WASHINGTON HEIGHTS, Manhattan –– More than four billion prescriptions a year are filled in pharmacies in the U.S. — but others are filled illegally in delis or bodegas, stashed under a counter, traded for cash.
With undercover cameras rolling, PIX11 bought antibiotics at different delis, no doctor's prescription necessary, simply by telling a clerk about a sore throat and asking for something for pain.
These cashiers were happy to reach into their under-the-counter stash and dole out dubious meds. And when PIX11 confronted them with these underground deals – one clerk said he did it because it made people happy.
And when PIX11 asked about this bootleg buying, even though out in the open, every agency that handles illegal drugs admits there are no investigations. From the NYPD, the city or state, Department of Health, the DEA or FDA.
"The misuse and overuse of antibiotics is contributing to what really is an epidemic of antibiotic resistance, " Dr. Lisa Saiman of Columbia Medical.
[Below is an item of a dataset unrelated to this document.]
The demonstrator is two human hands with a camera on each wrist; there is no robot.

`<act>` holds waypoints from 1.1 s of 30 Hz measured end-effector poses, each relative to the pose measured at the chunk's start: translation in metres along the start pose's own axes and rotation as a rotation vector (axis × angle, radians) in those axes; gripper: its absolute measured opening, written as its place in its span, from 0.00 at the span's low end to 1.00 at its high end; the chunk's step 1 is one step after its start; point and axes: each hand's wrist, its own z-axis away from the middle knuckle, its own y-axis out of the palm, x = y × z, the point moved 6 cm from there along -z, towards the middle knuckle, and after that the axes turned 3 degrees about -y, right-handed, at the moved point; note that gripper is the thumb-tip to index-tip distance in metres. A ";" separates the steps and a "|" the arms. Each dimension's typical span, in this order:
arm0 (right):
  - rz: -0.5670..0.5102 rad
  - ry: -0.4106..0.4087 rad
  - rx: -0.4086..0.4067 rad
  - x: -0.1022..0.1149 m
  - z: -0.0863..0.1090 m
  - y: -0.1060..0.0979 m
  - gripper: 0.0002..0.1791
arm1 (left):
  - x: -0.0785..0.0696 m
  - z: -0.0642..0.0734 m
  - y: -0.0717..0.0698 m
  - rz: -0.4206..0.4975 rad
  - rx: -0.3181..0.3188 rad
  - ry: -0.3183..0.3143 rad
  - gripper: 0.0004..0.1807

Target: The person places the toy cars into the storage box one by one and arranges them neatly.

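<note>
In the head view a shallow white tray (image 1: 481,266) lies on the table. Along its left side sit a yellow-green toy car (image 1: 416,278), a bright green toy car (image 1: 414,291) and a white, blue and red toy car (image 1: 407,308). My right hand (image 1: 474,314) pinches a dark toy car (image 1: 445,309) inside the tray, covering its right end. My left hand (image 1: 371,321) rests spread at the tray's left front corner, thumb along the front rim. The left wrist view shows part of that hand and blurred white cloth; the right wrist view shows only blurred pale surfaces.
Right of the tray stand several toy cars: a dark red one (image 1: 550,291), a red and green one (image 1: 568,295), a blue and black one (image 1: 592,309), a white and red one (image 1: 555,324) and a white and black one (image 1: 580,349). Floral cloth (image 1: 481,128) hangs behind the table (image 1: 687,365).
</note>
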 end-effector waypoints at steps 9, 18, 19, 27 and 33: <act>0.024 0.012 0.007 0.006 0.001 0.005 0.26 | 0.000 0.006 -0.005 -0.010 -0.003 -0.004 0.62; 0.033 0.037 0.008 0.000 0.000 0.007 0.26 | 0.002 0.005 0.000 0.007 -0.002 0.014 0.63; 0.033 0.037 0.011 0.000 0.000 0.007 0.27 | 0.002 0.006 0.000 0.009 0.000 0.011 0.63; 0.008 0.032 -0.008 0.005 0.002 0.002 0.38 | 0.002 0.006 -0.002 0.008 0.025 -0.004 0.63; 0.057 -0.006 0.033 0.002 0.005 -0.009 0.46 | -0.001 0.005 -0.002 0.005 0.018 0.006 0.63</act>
Saiman is a fighter on the front lines of combatting disease-resistant antibiotics. She says this is a huge problem, with life and death ramifications.
"We're running out of antibiotics and it's very difficult to make new antibiotics that will actually kill these superbugs," Saiman said. "It's what keeps me awake at night."
PIX11 showed our illegal antibiotics, labeled "Ampicillin" from the Dominican Republic, to Dr. Saiman and a pharmacist.
Both say properly prescribed, it's a well used antibiotic used worldwide.
"Antibiotics should only be taken when prescribed by a doctor for infections they work for," Saiman said. "I have no idea how this is manufactured. I truly worry."
The bodega workers each said they bought them form someone who came in off the street and according to both a pharmacist and Dr. Saiman, none of the dosing advices they gave us was close to correct.
"You could end up sicker," pharmacist Ratha said. "Or in the hospital, because of an allergic reaction."